Code 1: Code for plotting the partial likelihood of the Cox-regression model.

Figure 1 shows the resulting plot, and we can see that the maximum likelihood estimate of \(\beta\) is \[\hat \beta = -1.6.\]

Partial likelihood of Cox Model — Figure 1: Partial likelihood of a Cox-regression model. The value of \(\beta\) maximizing the likelihood is marked by the dashed, red line.

Solution to (c)

Running the provided code,

Kopier

fit.pneu = coxph(Surv(time,cens==1)~x,method="breslow",data=pneu)
summary(fit.pneu)

gives the output:

Coxfitsummary — Figure 2: Summary from fit of Cox model.

The estimate for \(\beta\) is read out under "coef", next to "x". Thus the estimate is \(\hat \beta = -1.5971\), corresponding to what we found above.

Solution to (d)

We want to test the hypothesis \[H_0: \beta = 0 \quad \text{vs.} \quad H_1: \beta \neq 0.\]

Using a significance level of \(5\%\), and the results of the score test in the summary above, we can conclude that there is a significant difference between the discharge times for patients without and with pneumonia (note that the Wald test does not yield a significant result, and that in an actual experiment the choice of test would be done before seeing the results of the tests).

The relative risk of a patient without pneumonia compared to a patient with pneumonia is

\[e^{\beta\cdot 1}/e^{\beta \cdot 0} = e^{\beta} = 0.2025,\]

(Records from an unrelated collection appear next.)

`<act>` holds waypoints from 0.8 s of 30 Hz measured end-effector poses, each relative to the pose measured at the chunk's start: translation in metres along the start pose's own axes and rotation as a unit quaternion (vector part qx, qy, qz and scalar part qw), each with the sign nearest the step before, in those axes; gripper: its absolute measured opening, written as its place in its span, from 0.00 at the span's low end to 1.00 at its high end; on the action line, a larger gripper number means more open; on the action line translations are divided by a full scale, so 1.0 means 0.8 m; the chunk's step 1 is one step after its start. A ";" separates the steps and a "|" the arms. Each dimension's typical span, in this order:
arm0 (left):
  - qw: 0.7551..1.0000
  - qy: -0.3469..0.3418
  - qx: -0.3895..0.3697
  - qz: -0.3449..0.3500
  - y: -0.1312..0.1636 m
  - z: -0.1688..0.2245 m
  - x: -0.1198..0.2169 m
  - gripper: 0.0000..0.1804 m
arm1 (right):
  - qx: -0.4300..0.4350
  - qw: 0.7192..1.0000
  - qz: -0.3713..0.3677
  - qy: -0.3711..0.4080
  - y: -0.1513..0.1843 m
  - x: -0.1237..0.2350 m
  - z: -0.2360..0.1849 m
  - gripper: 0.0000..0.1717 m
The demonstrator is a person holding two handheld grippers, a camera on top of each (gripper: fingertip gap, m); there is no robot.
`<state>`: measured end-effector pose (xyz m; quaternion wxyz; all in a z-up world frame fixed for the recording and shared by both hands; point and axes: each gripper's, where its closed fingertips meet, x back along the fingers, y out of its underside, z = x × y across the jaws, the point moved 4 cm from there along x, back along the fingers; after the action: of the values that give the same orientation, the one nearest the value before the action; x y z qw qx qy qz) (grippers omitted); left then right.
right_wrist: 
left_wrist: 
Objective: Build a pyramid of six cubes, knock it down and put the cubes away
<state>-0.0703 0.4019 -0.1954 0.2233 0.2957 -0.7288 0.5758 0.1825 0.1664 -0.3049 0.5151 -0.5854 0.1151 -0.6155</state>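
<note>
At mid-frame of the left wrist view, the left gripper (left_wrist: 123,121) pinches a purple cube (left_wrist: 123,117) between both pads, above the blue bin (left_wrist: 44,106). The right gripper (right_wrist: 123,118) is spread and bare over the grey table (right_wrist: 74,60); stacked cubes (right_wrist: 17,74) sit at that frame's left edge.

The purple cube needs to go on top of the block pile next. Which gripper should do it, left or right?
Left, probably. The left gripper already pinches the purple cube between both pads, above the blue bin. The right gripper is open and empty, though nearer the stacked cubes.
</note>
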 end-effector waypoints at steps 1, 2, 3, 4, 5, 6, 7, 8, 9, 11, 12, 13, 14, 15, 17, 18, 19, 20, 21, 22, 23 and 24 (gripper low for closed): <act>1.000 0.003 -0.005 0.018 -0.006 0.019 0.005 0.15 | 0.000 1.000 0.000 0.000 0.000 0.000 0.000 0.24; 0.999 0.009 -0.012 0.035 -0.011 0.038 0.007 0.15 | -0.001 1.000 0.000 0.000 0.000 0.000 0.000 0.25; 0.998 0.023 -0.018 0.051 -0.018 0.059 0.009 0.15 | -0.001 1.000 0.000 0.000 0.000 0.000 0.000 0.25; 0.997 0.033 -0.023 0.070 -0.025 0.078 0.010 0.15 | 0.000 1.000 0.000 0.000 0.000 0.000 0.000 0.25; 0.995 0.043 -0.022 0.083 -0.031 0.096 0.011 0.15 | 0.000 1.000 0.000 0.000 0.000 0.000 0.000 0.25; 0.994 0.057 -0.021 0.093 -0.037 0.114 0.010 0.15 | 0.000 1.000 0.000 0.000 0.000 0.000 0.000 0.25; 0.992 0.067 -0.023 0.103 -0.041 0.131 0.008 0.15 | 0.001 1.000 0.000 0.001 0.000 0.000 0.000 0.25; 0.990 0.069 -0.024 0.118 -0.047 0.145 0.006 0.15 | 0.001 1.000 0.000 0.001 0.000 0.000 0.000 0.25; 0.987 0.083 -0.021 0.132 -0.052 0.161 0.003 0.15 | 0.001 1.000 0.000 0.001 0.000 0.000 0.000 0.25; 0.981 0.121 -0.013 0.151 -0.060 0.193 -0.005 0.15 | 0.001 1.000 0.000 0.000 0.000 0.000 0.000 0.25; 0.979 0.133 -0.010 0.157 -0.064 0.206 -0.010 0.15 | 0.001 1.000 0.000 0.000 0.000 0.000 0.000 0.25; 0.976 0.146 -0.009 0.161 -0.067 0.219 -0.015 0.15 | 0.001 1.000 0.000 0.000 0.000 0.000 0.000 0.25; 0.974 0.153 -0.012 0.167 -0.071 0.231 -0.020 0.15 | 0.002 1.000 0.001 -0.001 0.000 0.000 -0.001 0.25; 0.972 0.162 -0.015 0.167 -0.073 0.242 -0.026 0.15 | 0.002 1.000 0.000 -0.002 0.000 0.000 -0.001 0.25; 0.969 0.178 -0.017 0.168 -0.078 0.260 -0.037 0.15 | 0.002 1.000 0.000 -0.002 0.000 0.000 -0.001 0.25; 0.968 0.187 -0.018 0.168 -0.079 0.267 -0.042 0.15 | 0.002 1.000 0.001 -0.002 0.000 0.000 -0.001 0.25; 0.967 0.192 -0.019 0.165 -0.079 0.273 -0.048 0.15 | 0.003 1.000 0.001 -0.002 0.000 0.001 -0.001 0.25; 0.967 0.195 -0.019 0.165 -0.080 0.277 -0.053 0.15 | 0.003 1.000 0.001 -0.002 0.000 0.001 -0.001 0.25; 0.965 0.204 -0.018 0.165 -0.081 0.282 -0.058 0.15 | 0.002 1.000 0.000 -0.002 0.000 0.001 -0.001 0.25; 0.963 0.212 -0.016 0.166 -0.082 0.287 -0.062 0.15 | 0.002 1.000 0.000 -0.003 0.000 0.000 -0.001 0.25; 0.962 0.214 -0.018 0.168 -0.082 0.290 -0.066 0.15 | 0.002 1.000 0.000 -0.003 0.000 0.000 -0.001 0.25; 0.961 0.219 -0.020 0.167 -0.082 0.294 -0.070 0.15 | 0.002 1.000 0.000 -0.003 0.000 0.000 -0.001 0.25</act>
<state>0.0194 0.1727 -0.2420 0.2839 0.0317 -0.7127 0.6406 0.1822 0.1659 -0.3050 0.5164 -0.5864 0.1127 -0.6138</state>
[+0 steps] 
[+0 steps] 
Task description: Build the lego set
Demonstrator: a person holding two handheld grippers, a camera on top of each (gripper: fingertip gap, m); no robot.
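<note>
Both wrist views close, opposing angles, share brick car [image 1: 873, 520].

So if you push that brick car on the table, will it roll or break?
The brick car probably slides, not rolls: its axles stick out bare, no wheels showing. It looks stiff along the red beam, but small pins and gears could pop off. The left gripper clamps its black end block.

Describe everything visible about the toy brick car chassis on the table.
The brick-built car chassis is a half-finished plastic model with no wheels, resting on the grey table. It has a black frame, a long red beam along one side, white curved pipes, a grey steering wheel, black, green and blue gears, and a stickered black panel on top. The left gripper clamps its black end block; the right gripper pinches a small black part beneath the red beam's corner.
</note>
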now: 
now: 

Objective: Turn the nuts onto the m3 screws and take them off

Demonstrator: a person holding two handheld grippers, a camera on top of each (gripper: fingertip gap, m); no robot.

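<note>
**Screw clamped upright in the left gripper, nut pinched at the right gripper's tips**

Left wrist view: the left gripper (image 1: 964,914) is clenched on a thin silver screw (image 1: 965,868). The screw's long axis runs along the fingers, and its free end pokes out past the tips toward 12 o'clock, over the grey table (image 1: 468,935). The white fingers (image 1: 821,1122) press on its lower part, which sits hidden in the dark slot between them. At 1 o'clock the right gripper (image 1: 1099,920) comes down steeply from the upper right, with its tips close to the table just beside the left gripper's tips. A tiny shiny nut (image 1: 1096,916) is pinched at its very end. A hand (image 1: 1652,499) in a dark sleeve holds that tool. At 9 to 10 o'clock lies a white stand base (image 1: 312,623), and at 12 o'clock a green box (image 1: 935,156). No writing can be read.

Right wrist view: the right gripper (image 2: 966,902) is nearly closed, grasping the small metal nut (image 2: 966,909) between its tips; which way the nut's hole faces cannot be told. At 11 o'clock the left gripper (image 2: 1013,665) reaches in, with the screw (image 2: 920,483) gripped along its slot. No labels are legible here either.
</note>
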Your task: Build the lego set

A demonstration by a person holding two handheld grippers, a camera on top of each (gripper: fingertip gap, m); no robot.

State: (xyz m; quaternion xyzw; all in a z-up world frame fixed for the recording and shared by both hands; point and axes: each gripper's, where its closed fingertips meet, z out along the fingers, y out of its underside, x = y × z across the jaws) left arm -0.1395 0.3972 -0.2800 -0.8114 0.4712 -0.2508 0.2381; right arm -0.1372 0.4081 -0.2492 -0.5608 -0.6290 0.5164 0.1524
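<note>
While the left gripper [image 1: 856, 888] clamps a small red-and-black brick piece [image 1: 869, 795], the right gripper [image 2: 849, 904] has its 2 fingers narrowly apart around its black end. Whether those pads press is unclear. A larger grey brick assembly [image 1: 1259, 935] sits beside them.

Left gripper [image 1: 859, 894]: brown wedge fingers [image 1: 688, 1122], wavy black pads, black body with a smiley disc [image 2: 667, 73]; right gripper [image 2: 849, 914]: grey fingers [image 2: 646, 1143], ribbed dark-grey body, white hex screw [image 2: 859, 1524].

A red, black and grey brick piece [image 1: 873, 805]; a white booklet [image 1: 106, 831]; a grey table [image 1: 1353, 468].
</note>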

meaning that a the rate of disharge for a patient with pneumonia at admission is a fifth of the rate for a patient without pneumonia.

Solution to (e)

The log-rank test tests a more general hypothesis that the two groups have the same hazard rate at all times, i .e. \[H_0: \alpha_1(t) = \alpha_2(t)\] for all \(t \in [0,t_0]\), where the hazard rates need not be specified. The tests above, on the other hand, test if the hazard rates are the same under the restriction of the Cox-regression model.

R-code for performing the log-rank test "by hand", as described in section 3.3.1 in ABG, is provided in Code 2 below (note that the dataset has been rewritten in a slightly different form):

Kopier

Times = c( 2, 3, 4, 6, 9,10,11,12,17,23,24,26,32) #Times of interest (events and censored observations)
d_P =   c( 0, 0, 0, 0, 1, 0, 0, 0, 1, 0, 1, 0, 1) #Number of events, Pneumonia
c_P =   c( 0, 0, 1, 0, 0, 0, 0, 1, 0, 0, 0, 1, 0) #Number of censored obs, Pneu
d_M =   c( 1, 0, 0, 2, 0, 1, 1, 0, 0, 1, 0, 0, 0) #Number of events, no pneu
c_M =   c( 0, 1, 0, 0, 0, 0, 0, 1, 0, 0, 0, 0, 0) #Number of censored obs, no pneu

d = d_P + d_M
c = c_P + c_M

#Number of individuals in each group
numP = 7 
numM = 8

m = length(Times)

#Calculate the number at risk at each time
Y_P = rep(numP,m)
Y_M = rep(numM,m)
Y_P[2:m] = Y_P[2:m] - cumsum(d_P+c_P)[1:(m-1)]
Y_M[2:m] = Y_M[2:m] - cumsum(d_M+c_M)[1:(m-1)]
Y = Y_P + Y_M

#Calculate the test statistic
Z_1 = sum(d_P*Y_M/Y - d_M*Y_P/Y)
V_11 = sum(d*Y_M*Y_P/Y^2)
X = Z_1^2/V_11

#Get the p-value
pchisq(X,1,lower.tail = F)

#Checking the expected values for each group
E_P = sum(d*Y_P/Y) #Expected number of observations in the Pneumonia group
E_M = sum(d*Y_M/Y) #Expected number of observations in the other group

Code 2: Performing the log-rank test for the hazard functions of the two patient groups.

This results in a p-value of 0.038, meaning the hypothesis that the hazard functions are equal is rejected.

Solution to (f)

Running the command

Kopier

survdiff(Surv(time,cens)~x,data=pneu)

gives the output:

logrankreadout — Figure 3: Printout from log-rank test.

Hence we reach the same conclusion as we did in (d) (note that the test performed in R uses a slightly different estimate for the variance of \(Z_1\) than we did in (e), hence the slight difference in test statistic and p-value).